Opening the file, I was happy to verify that the music segments matched exactly. Putting everything together I created a script that will take a 10s sample from each segment and send it for identification to AudD.

#!/usr/bin/python3
 
import requests
import os
import sys
from inaSpeechSegmenter import Segmenter, seg2csv
from pydub import AudioSegment
 
data = {
    'api_token': 'XXXXXXXXXXXXXXX',
    'return': 'spotify',
}
 
if (len(sys.argv)) < 3:
    print('Usage: ' + sys.argv[0] + ' <input.mp3> <output.json>')
    sys.exit(0)
 
filename = sys.argv[1]
filename_out = sys.argv[2]
 
# Segment audio
seg = Segmenter()
segmentation = seg(filename)
 
# Get music timestamps and keep only
# the ones that are >10s
music_timestamps = [m for m in segmentation if ((m[0] == 'music') and (m[2] - m [1] > 10))]
 
total_requests = 0
 
# Iterate timestamps and send for identification
radio_show = AudioSegment.from_mp3(filename)
 
with open(filename_out, 'a+') as out_f:
    for m in music_timestamps:
        start_ms = int(m[1] * 1000)
        chunk = radio_show[start_ms:start_ms + 10000]
        chunk.export('temp.mp3', format='mp3')
        result = requests.post('https://api.audd.io/', data=data, files={'file' : open('temp.mp3', 'rb')})
        total_requests += 1
        out_f.write(result.text)
 
print(total_requests)

Spotify playlist Link to heading

After I got the json response with the songs the next step was to create a Spotify playlist. The first step was to register a new app on Spotify for developers

Spotify playlist

and then I used spotipy in order to access the API and add the tracks to my playlist:

#!/usr/bin/python3
 
import spotipy
from spotipy.oauth2 import SpotifyOAuth
 
sp = spotipy.Spotify(auth_manager=SpotifyOAuth(client_id="XXXX",
                                               client_secret="XXXX",
                                               redirect_uri="https://mispyrou.com",
                                               scope="playlist-modify-private playlist-modify",             
                                           open_browser=False))
 
playlist_url = 'https://open.spotify.com/playlist/66bZtV2zrv49F28hS8ffbk'
username = 'mpekatsoula'
 
track_ids = ['TRACK_01', 'TRACK_O2']
results = sp.user_playlist_add_tracks(username, playlist_url, track_ids)
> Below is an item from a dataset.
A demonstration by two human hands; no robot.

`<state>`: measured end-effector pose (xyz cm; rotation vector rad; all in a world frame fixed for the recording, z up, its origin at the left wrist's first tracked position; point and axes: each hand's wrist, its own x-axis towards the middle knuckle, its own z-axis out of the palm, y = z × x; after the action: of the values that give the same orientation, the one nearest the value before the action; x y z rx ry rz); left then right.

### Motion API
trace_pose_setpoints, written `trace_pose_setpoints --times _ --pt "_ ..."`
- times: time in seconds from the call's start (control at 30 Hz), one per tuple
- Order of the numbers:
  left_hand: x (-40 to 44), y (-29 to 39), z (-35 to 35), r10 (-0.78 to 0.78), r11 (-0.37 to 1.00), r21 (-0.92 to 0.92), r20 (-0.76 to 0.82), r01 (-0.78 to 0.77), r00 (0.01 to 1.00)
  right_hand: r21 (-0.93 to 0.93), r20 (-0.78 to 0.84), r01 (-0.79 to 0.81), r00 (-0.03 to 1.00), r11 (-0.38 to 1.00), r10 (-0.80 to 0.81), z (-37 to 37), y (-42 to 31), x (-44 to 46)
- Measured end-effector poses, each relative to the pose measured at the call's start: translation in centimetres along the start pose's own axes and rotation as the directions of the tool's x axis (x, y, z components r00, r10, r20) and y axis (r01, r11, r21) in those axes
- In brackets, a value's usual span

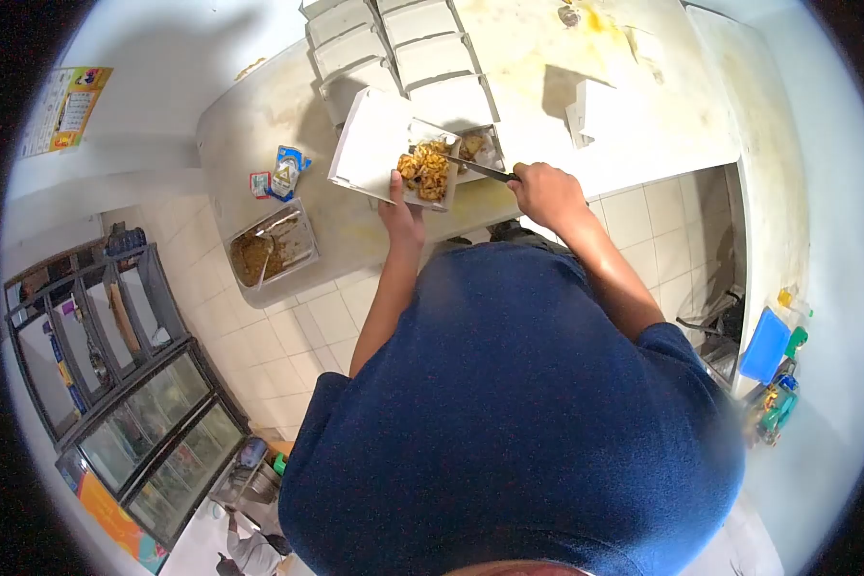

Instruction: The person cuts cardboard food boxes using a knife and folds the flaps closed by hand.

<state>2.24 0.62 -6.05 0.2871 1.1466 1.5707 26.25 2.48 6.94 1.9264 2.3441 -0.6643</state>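
Observation:
My left hand (405,219) grips the near side of an open white cardboard box (434,204), thumb on its edge. The raised lid (370,139) leans to the left. Browned, sauce-coated pieces of food (424,171) fill the box. My right hand (550,195) is closed around the handle of a long dark knife (485,170), whose tip reaches over the food at the box's right side. Just behind the box sits another container with darker food pieces (472,147), partly hidden by the box and the knife.
Several open white boxes (435,58) stand in two rows at the back of the table (355,248). A metal tray of brown sauce (259,259) holds a utensil at the left, near blue-and-white packets (288,173). A folded white carton (593,110) stands at the right.

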Motion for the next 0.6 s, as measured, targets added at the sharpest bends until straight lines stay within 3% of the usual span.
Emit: trace_pose_setpoints --times 0.13,0.23,0.37,0.5,0.6 --pt "1.4 -0.3 -0.8 -0.058 0.989 -0.137 0.012 0.059 0.998 -0.040 -0.064 0.063 0.996 0.997 -0.066 0.8 1.6 1.7" --pt "2.2 1.8 -1.4 -0.178 0.978 -0.100 0.066 0.184 0.982 -0.163 -0.166 0.162 0.968 0.973 -0.189 0.4 2.9 3.5" --pt "5.6 3.3 -2.9 -0.399 0.915 0.035 0.226 0.401 0.889 -0.254 -0.191 0.289 0.920 0.923 -0.341 -1.3 3.7 6.4" --pt "4.3 8.4 1.1 -0.436 0.881 0.307 0.231 0.360 0.870 -0.388 -0.261 0.357 0.842 0.850 -0.473 -2.5 2.9 8.1" --pt "5.9 8.2 1.1 -0.453 0.864 0.329 0.182 0.380 0.873 -0.486 -0.306 0.313 0.813 0.816 -0.495 -3.1 2.1 8.0"
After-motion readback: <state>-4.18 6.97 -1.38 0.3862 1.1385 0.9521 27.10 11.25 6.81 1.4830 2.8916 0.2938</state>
After putting everything together and by making sure that I don’t add any duplicate songs, it was time to run the script. Running it on a single 60min radio show takes around 2min on a NVIDIA GTX 1060 which is quite reasonable.

Final playlist

And in case you are still wondering, I managed to drop my total requests to AudD to ~10K!